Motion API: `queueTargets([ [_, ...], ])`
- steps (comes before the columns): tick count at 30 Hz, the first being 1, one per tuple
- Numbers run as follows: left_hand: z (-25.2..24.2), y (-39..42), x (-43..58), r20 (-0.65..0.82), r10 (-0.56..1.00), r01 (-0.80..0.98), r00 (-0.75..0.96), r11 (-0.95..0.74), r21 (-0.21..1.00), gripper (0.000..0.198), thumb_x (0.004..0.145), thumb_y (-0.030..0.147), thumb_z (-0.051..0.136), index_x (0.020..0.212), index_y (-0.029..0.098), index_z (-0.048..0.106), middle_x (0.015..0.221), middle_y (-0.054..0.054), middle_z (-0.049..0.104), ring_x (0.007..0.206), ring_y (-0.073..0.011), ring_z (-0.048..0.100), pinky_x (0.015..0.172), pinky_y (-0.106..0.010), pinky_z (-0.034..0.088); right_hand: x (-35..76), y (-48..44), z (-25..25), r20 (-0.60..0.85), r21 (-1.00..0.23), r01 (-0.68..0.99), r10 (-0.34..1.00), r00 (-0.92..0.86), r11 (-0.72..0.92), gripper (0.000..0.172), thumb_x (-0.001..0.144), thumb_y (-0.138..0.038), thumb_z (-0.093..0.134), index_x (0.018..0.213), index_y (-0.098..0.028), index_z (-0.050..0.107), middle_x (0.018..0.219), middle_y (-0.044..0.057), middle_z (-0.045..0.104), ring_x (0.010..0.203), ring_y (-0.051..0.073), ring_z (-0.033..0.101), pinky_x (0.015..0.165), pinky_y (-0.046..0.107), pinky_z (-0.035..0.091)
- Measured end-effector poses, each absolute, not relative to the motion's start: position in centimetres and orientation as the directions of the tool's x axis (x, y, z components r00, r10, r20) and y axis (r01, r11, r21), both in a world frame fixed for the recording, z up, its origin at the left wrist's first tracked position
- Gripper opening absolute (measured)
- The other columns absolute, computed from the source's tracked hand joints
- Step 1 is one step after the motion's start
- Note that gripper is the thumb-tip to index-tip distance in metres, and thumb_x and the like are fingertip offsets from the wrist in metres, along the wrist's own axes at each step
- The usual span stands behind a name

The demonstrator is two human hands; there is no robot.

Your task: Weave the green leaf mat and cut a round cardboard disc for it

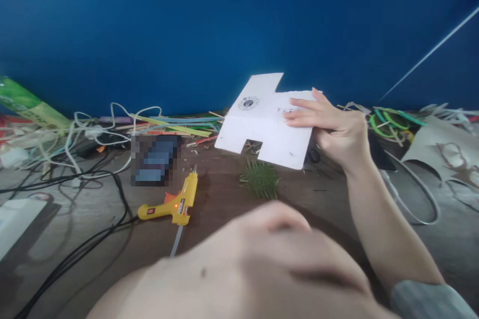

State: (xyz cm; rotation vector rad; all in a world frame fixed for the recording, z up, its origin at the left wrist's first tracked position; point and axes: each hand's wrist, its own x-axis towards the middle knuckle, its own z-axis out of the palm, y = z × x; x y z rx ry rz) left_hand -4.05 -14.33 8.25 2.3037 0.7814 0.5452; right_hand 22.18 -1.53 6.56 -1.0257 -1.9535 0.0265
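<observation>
Card (258,129) pinched in right grip (335,122); cannot tell hold of left grip (277,246), blurred below. Could sag left of right grip, unsupported there.

A craft work area is indicated by the cut white card (254,122), the yellow hot-glue gun (191,189) and the thin coloured strips (179,127) strewn along the counter (219,189); whether home or workshop cannot be told.
</observation>
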Motion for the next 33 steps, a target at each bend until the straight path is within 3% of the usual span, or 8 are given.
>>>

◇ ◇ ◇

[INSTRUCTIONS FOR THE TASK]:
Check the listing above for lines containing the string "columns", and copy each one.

[TASK ANSWER]:
- steps (comes before the columns): tick count at 30 Hz, the first being 1, one per tuple
- The other columns absolute, computed from the source's tracked hand joints

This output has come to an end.